§ WHAT TO DO: Below is a listing to repeat exactly, with its pictures left out.

§ MATERIAL PROVIDED:
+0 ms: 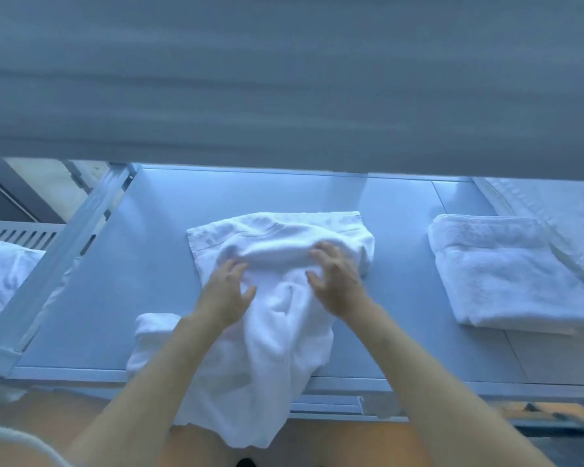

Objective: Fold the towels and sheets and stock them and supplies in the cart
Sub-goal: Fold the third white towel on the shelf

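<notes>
We look down on a grey shelf [122,298] with an upper shelf [284,79] hanging low across the top of the view and hiding whatever lies farther back; a metal rail [64,251] runs slantwise at the left edge, and beyond it sits a white bundle [0,278] in front of a slotted wall [17,234]; we cannot tell what holds it. To the right, well apart from our hands, a folded towel [509,274] lies flat on the shelf, and past it a further white cloth [567,224] reaches the frame's edge. In the middle lies the rumpled towel [277,328]; its far part is spread on the shelf, its near part spills over the front edge and hangs down. Our left hand [225,294] rests on it with fingers spread and curled, gripping nothing; our right hand [334,281] likewise lies over the bunched cloth, fingers apart, thumb bent inward, not pinching.
</notes>
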Tool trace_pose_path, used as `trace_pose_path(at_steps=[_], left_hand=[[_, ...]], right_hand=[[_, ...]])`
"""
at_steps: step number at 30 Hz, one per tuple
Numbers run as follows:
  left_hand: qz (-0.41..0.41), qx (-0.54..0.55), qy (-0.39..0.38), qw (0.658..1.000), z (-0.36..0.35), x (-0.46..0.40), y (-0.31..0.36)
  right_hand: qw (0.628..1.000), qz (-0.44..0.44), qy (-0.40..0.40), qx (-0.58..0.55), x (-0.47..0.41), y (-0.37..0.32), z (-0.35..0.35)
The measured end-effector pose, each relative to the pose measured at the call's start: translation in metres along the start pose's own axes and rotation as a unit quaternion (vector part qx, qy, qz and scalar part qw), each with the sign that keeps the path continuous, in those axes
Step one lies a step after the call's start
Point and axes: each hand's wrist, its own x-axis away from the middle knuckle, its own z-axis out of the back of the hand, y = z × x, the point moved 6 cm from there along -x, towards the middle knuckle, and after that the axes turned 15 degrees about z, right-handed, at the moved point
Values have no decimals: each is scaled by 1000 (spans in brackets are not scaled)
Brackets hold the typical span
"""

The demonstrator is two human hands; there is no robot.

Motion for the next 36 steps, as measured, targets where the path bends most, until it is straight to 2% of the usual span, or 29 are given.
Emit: trace_pose_path(at_steps=[2,3,11,13,16,18,20,22,26,32,36], left_hand=[[14,-56,-14,998,-22,8,-11],[13,-58,-2,998,-26,12,-15],[-62,-8,-36,997,-32,54,-18],[-76,-6,-45,996,-39,76,-9],[-81,8,-22,996,-52,101,7],[-71,9,5,997,-59,107,15],[-45,3,17,999,-65,105,14],[-25,0,27,999,-67,98,6],[-50,-52,18,997,-63,69,-17],[-102,-64,-7,993,-29,7,-57],[-118,-68,-18,991,-16,-13,-73]], right_hand=[[996,-37,-79,8,22,6,-36],[995,-42,-88,15,32,8,-45],[998,0,-56,24,105,-11,-12],[999,4,-28,20,125,-13,2],[997,5,77,21,144,7,32],[990,-66,122,35,148,38,51],[986,-145,84,6,148,68,50],[984,-169,14,-50,148,82,33],[973,-196,-6,-125,137,93,24],[970,-215,-81,-79,77,115,25],[968,-207,-145,8,45,118,17]])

§ SOLUTION TO THIS PROBLEM:
+0 ms: 

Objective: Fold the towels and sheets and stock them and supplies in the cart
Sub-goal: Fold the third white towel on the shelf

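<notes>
We look down on a grey shelf [122,298] with an upper shelf [284,79] hanging low across the top of the view and hiding whatever lies farther back; a metal rail [64,251] runs slantwise at the left edge, and beyond it sits a white bundle [0,278] in front of a slotted wall [17,234]; we cannot tell what holds it. To the right, well apart from our hands, a folded towel [509,274] lies flat on the shelf, and past it a further white cloth [567,224] reaches the frame's edge. In the middle lies the rumpled towel [277,328]; its far part is spread on the shelf, its near part spills over the front edge and hangs down. Our left hand [225,294] rests on it with fingers spread and curled, gripping nothing; our right hand [334,281] likewise lies over the bunched cloth, fingers apart, thumb bent inward, not pinching.
</notes>
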Tool trace_pose_path, used as `trace_pose_path(at_steps=[_], left_hand=[[_, ...]], right_hand=[[_, ...]])`
"""
at_steps: step number at 30 Hz, one per tuple
Numbers run as follows:
  left_hand: qz (-0.41..0.41), qx (-0.54..0.55), qy (-0.39..0.38), qw (0.658..1.000), z (-0.36..0.35), x (-0.46..0.40), y (-0.31..0.36)
  right_hand: qw (0.628..1.000), qz (-0.44..0.44), qy (-0.40..0.40), qx (-0.58..0.55), x (-0.47..0.41), y (-0.37..0.32), z (-0.35..0.35)
The measured end-effector pose, each relative to the pose measured at the call's start: translation in metres along the start pose's own axes and rotation as a unit quaternion (vector part qx, qy, qz and scalar part qw), each with the sign that keeps the path continuous, in those axes
Step one lies a step after the call's start
Point and axes: each hand's wrist, its own x-axis away from the middle knuckle, its own z-axis out of the back of the hand, y = z × x, the point moved 6 cm from there along -x, towards the middle knuckle, and after that the axes turned 15 degrees about z, right-handed, at the moved point
Values have no decimals: each is scaled by 1000 (spans in brackets are not scaled)
Brackets hold the typical span
"""

The demonstrator is two human hands; there is no robot.

Motion for the next 36 steps, as measured, targets where the path bends most, until it is straight to 2% of the usual span, or 29 are given.
Emit: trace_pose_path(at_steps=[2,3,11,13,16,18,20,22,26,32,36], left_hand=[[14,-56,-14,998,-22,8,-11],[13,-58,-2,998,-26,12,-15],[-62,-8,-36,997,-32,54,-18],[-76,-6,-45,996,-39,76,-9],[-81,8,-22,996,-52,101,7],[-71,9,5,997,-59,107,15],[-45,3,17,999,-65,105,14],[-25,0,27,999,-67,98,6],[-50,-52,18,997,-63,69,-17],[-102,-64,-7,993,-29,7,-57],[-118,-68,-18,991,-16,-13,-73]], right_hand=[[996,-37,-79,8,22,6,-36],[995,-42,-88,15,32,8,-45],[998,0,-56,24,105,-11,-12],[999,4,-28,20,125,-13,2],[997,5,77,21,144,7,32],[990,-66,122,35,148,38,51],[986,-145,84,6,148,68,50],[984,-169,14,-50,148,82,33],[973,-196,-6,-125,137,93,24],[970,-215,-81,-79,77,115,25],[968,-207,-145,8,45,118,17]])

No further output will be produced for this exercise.